Task goal:
Return the data. Every word must match.

Exercise data:

══════

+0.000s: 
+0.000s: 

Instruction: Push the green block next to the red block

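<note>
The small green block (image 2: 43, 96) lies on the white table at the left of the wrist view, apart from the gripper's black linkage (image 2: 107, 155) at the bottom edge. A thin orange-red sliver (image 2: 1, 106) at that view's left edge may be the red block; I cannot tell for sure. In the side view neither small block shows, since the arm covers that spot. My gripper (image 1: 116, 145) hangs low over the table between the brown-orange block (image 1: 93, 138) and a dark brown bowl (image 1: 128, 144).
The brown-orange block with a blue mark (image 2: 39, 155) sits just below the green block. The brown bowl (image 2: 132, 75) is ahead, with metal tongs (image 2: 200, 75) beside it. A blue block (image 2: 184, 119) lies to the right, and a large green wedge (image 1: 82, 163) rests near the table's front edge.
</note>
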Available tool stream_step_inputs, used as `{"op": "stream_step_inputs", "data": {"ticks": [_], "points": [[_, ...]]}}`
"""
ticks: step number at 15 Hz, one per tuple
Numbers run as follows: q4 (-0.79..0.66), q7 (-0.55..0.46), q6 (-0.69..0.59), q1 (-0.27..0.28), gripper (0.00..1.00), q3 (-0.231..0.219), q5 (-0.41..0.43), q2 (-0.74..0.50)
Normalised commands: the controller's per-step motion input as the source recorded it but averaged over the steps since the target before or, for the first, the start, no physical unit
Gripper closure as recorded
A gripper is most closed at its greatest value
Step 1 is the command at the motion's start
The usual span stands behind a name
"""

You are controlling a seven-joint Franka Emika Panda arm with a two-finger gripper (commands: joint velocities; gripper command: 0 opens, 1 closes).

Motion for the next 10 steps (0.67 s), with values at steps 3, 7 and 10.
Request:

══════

Output for this task:
+0.000s: 
+0.000s: 

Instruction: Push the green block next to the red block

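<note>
The small green block (image 2: 43, 96) lies on the white table at the left of the wrist view, apart from the gripper's black linkage (image 2: 107, 155) at the bottom edge. A thin orange-red sliver (image 2: 1, 106) at that view's left edge may be the red block; I cannot tell for sure. In the side view neither small block shows, since the arm covers that spot. My gripper (image 1: 116, 145) hangs low over the table between the brown-orange block (image 1: 93, 138) and a dark brown bowl (image 1: 128, 144).
The brown-orange block with a blue mark (image 2: 39, 155) sits just below the green block. The brown bowl (image 2: 132, 75) is ahead, with metal tongs (image 2: 200, 75) beside it. A blue block (image 2: 184, 119) lies to the right, and a large green wedge (image 1: 82, 163) rests near the table's front edge.
</note>
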Available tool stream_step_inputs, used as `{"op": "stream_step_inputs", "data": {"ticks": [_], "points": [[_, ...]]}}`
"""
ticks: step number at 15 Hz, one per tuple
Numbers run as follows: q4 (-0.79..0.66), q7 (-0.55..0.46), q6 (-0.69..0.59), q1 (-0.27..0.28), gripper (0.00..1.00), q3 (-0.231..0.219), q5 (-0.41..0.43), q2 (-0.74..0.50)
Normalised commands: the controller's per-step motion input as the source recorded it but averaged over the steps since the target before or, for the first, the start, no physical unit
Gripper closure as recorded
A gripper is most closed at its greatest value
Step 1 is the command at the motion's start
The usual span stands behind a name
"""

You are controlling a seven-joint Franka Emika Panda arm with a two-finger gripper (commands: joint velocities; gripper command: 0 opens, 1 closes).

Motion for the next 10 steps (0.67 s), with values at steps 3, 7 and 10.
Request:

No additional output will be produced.